**Task statement:**
Transcription, pictures excluded: write out the data below exactly.

*** Supplied material Section Begins ***

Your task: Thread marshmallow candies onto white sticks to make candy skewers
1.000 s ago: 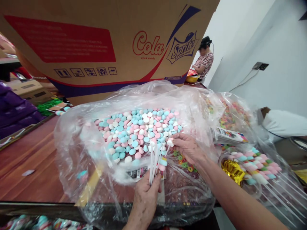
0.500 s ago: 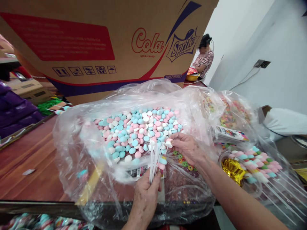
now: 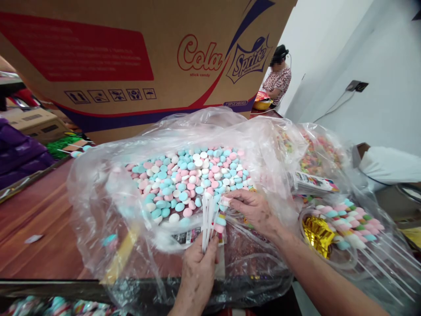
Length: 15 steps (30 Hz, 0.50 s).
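My left hand (image 3: 199, 267) is closed around a bunch of white sticks (image 3: 206, 221), which point up and away from me. Pink, blue and yellow candies (image 3: 219, 223) are threaded on one stick at the right of the bunch. With thumb and fingertips, my right hand (image 3: 251, 208) pinches a pink and white marshmallow (image 3: 225, 201) at the upper end of that stick. Just beyond both hands, loose pink, blue and white marshmallows (image 3: 177, 186) lie heaped in an open clear plastic bag (image 3: 88, 193). The fingers partly hide where marshmallow and stick meet.
A large cardboard box (image 3: 158, 57) stands behind the bag. At the right lie finished-looking candy skewers (image 3: 357, 224), gold tinsel (image 3: 316, 235), a stack of printed cards (image 3: 314, 182) and bagged gummies (image 3: 319, 153). Another person (image 3: 279, 81) is farther back, near a yellow basin (image 3: 263, 104).
My right hand has moved slightly left and down, bringing the marshmallow from beside the stick onto or against its top. My left hand keeps its hold. The view has shifted a little.
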Each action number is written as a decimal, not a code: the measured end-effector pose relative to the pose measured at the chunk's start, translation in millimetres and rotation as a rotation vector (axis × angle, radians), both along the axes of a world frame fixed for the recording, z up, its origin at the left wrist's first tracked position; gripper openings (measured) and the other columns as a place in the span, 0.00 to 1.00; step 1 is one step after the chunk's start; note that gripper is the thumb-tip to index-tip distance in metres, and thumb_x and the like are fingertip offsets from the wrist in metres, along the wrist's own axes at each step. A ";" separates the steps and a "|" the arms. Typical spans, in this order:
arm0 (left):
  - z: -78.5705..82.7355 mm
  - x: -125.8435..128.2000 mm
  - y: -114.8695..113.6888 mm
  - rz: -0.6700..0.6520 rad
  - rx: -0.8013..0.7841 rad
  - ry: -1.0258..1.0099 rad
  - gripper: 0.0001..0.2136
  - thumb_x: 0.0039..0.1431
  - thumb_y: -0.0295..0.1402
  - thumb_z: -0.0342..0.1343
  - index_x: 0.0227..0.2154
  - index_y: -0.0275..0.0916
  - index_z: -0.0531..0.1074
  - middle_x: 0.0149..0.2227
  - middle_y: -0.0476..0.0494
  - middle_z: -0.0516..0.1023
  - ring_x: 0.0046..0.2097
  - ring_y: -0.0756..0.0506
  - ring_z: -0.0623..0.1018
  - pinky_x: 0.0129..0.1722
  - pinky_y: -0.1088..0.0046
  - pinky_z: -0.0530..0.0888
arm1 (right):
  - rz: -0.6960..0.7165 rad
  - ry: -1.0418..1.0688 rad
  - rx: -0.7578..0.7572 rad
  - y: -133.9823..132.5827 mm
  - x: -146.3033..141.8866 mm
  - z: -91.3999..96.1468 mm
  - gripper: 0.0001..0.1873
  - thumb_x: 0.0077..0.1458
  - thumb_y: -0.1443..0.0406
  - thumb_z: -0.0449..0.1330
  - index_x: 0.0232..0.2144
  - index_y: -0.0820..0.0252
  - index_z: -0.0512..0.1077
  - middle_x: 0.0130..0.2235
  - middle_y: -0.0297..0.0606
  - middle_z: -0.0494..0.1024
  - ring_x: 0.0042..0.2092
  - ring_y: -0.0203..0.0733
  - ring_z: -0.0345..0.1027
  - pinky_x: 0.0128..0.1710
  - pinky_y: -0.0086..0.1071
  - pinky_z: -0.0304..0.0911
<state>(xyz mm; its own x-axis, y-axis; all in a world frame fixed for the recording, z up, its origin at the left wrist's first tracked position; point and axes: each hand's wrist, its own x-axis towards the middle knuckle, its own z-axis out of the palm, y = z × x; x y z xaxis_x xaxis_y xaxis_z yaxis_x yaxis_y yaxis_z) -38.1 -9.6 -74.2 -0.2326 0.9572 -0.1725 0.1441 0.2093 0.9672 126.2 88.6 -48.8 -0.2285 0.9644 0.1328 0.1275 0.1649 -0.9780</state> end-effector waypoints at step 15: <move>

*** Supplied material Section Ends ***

**Solution for this exercise:**
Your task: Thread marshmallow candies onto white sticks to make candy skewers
1.000 s ago: 
0.500 s ago: 
now: 
Length: 15 steps (30 Hz, 0.50 s).
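My left hand (image 3: 199, 267) is closed around a bunch of white sticks (image 3: 206, 221), which point up and away from me. Pink, blue and yellow candies (image 3: 219, 223) are threaded on one stick at the right of the bunch. With thumb and fingertips, my right hand (image 3: 251, 208) pinches a pink and white marshmallow (image 3: 225, 201) at the upper end of that stick. Just beyond both hands, loose pink, blue and white marshmallows (image 3: 177, 186) lie heaped in an open clear plastic bag (image 3: 88, 193). The fingers partly hide where marshmallow and stick meet.
A large cardboard box (image 3: 158, 57) stands behind the bag. At the right lie finished-looking candy skewers (image 3: 357, 224), gold tinsel (image 3: 316, 235), a stack of printed cards (image 3: 314, 182) and bagged gummies (image 3: 319, 153). Another person (image 3: 279, 81) is farther back, near a yellow basin (image 3: 263, 104).
My right hand has moved slightly left and down, bringing the marshmallow from beside the stick onto or against its top. My left hand keeps its hold. The view has shifted a little.
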Each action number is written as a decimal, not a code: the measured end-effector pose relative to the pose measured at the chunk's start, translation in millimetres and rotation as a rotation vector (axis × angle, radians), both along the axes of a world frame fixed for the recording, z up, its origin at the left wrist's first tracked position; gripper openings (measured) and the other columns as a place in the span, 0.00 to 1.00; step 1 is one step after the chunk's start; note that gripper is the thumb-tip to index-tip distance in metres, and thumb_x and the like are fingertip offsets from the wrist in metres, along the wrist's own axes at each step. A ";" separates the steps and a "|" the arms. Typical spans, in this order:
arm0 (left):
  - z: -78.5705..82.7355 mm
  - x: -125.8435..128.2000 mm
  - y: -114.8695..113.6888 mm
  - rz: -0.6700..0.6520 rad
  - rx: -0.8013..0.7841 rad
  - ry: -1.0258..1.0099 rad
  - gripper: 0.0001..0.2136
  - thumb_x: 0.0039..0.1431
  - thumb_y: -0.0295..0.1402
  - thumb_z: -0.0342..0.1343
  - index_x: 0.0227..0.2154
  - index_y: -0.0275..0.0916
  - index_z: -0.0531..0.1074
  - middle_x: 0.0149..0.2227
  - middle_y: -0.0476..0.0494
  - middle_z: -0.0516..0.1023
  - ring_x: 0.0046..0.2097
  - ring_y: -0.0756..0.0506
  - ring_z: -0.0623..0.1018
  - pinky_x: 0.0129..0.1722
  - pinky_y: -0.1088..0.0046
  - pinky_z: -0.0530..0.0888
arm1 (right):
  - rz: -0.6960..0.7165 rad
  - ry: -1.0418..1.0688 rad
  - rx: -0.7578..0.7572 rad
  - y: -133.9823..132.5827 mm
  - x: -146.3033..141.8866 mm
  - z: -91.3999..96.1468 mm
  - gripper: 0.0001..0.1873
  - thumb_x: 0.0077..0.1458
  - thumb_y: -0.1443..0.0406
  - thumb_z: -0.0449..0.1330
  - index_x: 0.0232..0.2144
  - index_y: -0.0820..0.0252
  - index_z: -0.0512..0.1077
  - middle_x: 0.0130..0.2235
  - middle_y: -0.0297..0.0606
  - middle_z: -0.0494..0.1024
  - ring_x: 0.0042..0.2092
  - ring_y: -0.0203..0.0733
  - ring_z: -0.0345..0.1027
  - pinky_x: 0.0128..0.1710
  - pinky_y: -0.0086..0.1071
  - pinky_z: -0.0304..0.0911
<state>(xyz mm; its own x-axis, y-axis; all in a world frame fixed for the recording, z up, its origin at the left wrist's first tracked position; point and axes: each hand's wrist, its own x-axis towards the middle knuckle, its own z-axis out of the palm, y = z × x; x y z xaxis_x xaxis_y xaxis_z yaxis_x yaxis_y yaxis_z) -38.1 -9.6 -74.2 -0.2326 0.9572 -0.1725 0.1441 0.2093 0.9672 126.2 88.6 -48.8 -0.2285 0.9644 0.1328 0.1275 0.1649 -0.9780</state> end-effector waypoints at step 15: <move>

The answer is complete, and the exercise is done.